_TASK STATEMENT_.
What is asked for is the whole listing, given again word for word.

_GIVEN INFORMATION_.
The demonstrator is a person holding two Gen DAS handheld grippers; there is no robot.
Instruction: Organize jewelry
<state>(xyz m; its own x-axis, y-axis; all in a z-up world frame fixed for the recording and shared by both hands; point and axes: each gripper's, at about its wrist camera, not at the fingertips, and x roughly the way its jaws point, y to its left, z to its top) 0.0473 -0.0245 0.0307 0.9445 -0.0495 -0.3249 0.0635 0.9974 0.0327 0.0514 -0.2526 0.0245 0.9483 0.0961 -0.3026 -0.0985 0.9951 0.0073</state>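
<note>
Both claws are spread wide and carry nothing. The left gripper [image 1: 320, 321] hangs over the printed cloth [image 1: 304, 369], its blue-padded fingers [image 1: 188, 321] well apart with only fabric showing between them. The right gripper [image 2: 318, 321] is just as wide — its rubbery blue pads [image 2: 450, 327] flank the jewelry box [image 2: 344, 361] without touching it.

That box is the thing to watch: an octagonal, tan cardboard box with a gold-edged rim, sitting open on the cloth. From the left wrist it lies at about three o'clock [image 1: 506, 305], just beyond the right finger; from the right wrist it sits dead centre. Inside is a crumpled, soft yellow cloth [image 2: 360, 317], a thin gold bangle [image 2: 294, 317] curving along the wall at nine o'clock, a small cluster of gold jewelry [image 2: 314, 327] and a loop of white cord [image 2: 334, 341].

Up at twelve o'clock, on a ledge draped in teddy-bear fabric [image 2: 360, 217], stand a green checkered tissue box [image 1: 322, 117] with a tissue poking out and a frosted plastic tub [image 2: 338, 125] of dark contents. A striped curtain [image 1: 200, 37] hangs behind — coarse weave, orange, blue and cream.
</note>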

_OUTPUT FOR THIS TASK_.
The demonstrator is a person holding two Gen DAS handheld grippers; there is no robot.
Instruction: Organize jewelry
<state>(xyz m; its own x-axis, y-axis; all in a z-up world frame fixed for the recording and shared by both hands; point and axes: each gripper's, at about its wrist camera, not at the fingertips, and x roughly the way its jaws point, y to its left, z to its top) 0.0473 -0.0245 0.0307 0.9445 -0.0495 -0.3249 0.0635 0.9974 0.0327 0.0514 -0.2526 0.0245 0.9483 0.0961 -0.3026 -0.0985 0.9951 0.0073</state>
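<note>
Both claws are spread wide and carry nothing. The left gripper [image 1: 320, 321] hangs over the printed cloth [image 1: 304, 369], its blue-padded fingers [image 1: 188, 321] well apart with only fabric showing between them. The right gripper [image 2: 318, 321] is just as wide — its rubbery blue pads [image 2: 450, 327] flank the jewelry box [image 2: 344, 361] without touching it.

That box is the thing to watch: an octagonal, tan cardboard box with a gold-edged rim, sitting open on the cloth. From the left wrist it lies at about three o'clock [image 1: 506, 305], just beyond the right finger; from the right wrist it sits dead centre. Inside is a crumpled, soft yellow cloth [image 2: 360, 317], a thin gold bangle [image 2: 294, 317] curving along the wall at nine o'clock, a small cluster of gold jewelry [image 2: 314, 327] and a loop of white cord [image 2: 334, 341].

Up at twelve o'clock, on a ledge draped in teddy-bear fabric [image 2: 360, 217], stand a green checkered tissue box [image 1: 322, 117] with a tissue poking out and a frosted plastic tub [image 2: 338, 125] of dark contents. A striped curtain [image 1: 200, 37] hangs behind — coarse weave, orange, blue and cream.
</note>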

No other output belongs with this exercise.